## Aim of the exercise
For the records that follow, please set down exactly the lines between the one holding "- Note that" and the one holding "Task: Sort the", inclusive, and only those.

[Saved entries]
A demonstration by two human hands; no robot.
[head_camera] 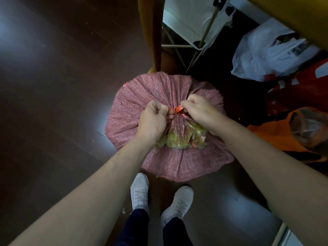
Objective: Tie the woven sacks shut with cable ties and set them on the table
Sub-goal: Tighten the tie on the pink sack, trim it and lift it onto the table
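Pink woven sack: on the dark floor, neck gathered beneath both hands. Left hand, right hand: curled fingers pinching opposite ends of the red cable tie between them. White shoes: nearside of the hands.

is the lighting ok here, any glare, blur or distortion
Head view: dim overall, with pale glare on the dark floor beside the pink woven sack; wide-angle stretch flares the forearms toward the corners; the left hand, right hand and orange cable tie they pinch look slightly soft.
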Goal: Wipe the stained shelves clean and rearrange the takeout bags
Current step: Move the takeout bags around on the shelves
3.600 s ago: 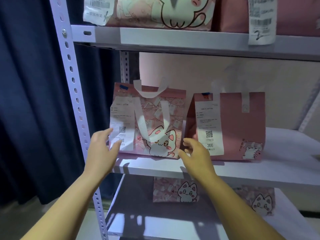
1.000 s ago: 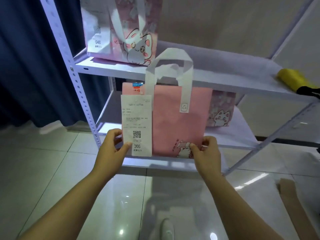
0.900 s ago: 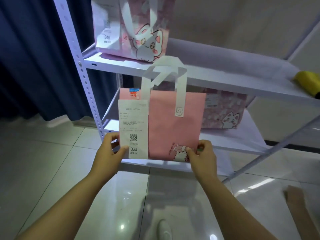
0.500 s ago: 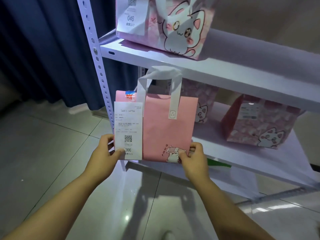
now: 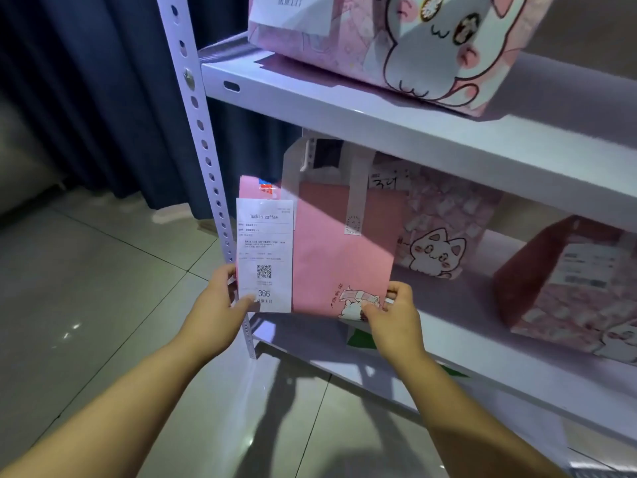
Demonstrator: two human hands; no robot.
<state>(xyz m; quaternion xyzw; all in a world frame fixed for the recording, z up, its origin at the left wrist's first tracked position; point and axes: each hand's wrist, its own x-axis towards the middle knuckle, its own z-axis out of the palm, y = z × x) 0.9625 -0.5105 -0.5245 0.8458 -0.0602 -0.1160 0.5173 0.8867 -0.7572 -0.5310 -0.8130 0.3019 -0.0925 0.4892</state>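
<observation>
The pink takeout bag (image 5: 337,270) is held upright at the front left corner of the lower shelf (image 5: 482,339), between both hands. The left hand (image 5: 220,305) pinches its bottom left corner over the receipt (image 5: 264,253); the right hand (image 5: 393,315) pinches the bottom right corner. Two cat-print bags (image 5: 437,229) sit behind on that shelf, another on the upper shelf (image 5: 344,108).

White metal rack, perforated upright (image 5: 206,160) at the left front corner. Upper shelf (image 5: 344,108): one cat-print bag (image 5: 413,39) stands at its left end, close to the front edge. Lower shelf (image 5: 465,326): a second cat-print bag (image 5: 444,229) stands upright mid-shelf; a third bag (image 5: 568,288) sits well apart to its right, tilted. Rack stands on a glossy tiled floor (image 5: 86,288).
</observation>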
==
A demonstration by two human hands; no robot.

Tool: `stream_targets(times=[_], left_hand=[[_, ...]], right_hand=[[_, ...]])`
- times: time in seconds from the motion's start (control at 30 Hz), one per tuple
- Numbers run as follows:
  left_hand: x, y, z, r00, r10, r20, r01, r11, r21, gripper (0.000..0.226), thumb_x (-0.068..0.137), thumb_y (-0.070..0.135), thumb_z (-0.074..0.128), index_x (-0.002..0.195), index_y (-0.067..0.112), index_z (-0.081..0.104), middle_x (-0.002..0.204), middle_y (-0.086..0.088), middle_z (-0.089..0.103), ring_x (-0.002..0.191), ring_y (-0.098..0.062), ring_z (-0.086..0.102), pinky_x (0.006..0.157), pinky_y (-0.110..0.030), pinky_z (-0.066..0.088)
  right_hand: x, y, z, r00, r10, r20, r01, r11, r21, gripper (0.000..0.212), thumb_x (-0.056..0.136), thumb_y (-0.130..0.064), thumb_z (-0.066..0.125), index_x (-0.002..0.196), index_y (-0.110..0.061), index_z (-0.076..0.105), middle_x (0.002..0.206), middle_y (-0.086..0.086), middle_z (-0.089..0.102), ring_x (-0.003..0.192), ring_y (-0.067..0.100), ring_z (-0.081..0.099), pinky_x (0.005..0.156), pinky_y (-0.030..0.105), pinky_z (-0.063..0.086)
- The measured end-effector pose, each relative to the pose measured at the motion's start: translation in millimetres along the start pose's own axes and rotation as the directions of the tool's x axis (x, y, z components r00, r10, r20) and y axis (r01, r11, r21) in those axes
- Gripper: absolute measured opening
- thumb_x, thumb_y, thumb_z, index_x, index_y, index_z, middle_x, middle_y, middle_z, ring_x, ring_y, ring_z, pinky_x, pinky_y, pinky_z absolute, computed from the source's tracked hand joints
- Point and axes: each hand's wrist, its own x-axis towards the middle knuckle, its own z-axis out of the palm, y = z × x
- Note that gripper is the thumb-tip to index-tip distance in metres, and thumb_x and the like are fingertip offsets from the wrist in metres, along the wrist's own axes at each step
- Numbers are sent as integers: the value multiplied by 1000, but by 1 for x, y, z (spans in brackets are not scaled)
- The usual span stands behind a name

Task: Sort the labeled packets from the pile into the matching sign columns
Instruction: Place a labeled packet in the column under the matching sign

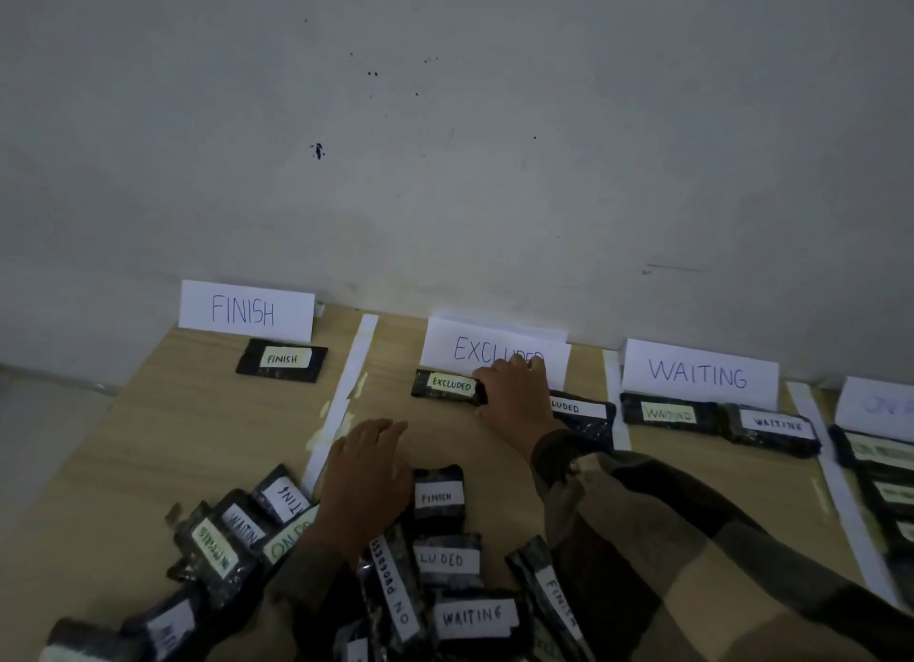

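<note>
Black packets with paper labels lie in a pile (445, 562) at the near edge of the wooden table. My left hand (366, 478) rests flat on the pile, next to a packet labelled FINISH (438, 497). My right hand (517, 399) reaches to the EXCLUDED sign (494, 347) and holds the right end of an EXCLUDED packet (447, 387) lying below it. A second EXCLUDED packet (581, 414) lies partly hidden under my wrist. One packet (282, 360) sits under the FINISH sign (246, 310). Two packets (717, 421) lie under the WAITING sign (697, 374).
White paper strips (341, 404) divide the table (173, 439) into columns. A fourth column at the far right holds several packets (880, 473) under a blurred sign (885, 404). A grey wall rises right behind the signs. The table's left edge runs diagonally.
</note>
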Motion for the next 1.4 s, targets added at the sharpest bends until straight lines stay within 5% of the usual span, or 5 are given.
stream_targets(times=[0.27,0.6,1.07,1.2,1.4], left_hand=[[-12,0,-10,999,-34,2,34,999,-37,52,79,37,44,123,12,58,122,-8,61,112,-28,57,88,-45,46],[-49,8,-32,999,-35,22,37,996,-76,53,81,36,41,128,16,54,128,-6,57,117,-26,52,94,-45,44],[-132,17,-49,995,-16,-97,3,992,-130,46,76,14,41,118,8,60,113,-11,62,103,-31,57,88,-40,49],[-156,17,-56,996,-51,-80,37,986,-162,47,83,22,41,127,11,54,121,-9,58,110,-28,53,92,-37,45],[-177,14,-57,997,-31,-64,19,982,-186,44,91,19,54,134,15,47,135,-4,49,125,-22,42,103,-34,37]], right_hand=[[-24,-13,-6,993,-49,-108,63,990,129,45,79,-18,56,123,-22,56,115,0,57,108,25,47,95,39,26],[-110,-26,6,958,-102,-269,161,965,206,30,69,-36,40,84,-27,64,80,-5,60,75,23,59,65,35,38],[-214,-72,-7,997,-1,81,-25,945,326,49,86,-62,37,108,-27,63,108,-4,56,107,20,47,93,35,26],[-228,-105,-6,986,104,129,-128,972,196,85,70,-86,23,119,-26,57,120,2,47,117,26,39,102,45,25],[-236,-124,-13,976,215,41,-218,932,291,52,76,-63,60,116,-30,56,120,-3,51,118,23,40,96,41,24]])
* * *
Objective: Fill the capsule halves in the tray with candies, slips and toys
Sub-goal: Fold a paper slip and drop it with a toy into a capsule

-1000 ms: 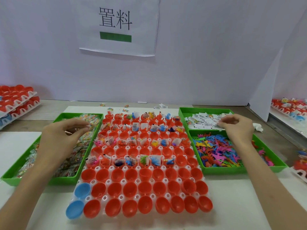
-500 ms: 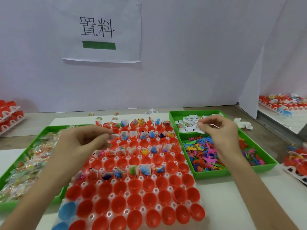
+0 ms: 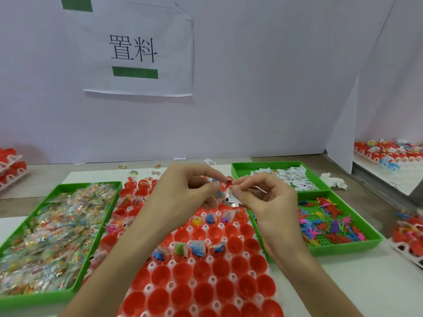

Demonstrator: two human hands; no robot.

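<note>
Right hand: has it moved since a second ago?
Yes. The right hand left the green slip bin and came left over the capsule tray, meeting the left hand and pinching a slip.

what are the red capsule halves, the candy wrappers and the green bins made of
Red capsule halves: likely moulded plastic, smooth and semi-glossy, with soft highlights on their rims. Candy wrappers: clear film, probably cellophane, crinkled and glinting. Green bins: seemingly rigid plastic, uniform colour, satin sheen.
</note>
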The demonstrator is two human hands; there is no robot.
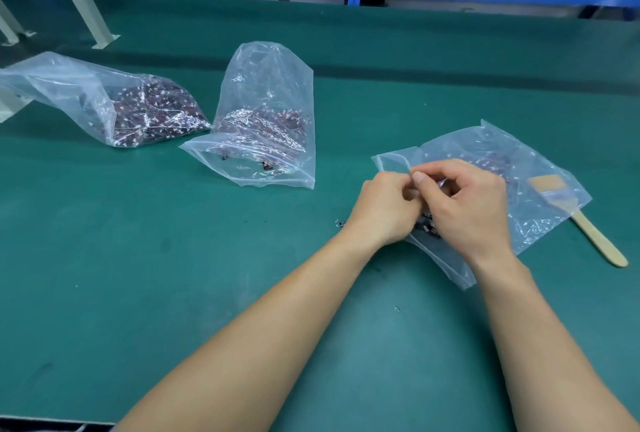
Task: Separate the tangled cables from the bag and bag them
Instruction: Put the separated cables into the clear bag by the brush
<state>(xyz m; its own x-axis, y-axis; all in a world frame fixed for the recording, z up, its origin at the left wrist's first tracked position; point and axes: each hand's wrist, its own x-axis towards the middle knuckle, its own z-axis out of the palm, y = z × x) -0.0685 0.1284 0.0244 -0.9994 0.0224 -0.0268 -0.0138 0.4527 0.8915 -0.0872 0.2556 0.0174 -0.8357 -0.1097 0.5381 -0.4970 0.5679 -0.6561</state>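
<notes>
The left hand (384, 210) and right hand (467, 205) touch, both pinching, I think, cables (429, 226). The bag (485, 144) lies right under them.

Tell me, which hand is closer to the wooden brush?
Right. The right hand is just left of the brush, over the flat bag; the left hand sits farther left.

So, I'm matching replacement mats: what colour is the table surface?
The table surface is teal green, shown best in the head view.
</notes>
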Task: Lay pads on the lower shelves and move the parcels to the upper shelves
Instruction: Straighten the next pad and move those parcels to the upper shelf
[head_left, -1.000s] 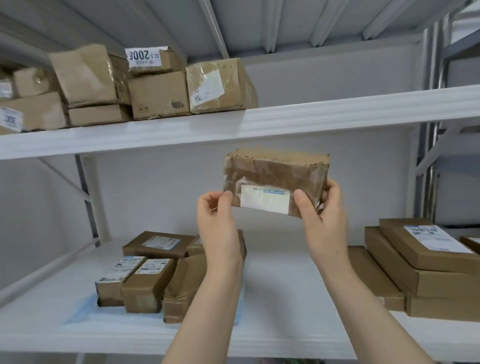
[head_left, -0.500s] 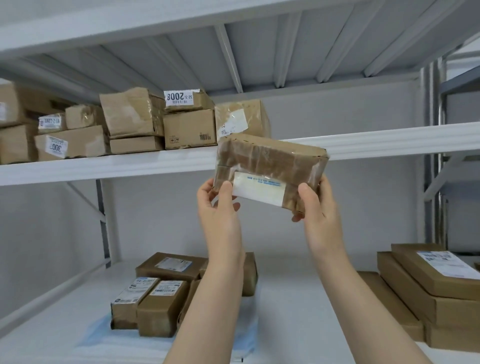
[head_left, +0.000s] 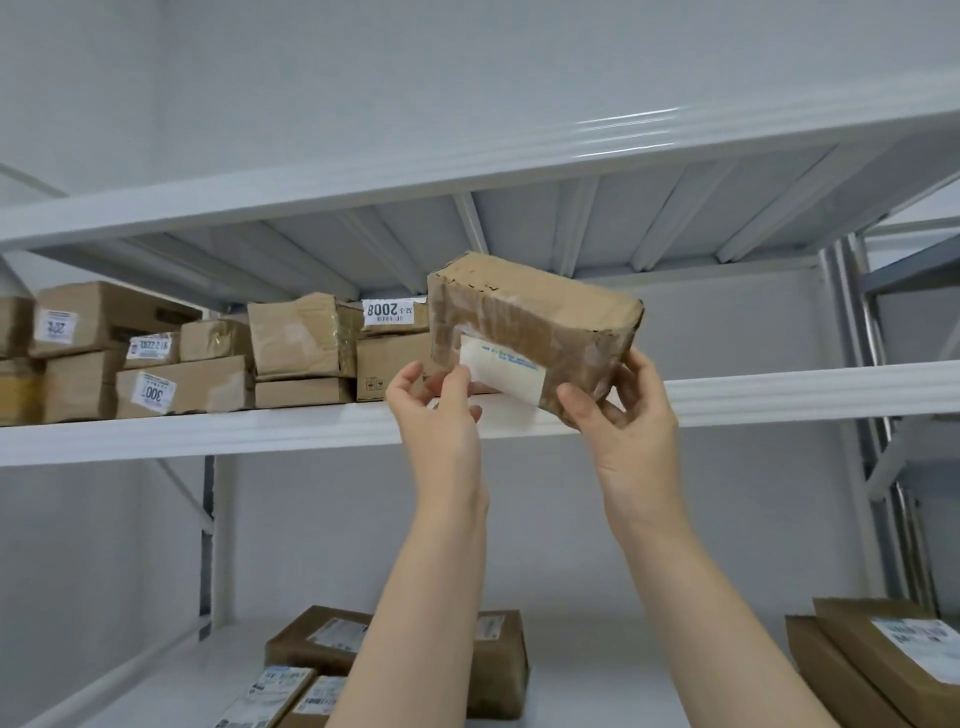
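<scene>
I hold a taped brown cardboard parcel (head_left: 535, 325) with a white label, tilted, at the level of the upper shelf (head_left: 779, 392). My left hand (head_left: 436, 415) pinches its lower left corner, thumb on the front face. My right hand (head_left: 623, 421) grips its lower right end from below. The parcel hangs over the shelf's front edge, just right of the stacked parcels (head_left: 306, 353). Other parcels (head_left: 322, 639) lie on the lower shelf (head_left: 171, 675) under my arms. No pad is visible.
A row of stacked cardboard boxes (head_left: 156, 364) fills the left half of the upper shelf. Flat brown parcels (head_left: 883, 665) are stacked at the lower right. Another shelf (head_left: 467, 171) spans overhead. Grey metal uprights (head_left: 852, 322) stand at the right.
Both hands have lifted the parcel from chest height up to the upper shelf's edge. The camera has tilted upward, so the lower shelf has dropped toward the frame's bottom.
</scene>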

## Solution to the problem
- Note that gripper is the thumb-tip to index-tip distance in metres, and thumb_x and the like are fingertip offsets from the wrist in metres, along the wrist's own axes at each step
- Numbers are sent as integers: the value multiplied by 1000, but by 1 for x, y, z (spans in brackets are not scaled)
- The usual span stands behind a name

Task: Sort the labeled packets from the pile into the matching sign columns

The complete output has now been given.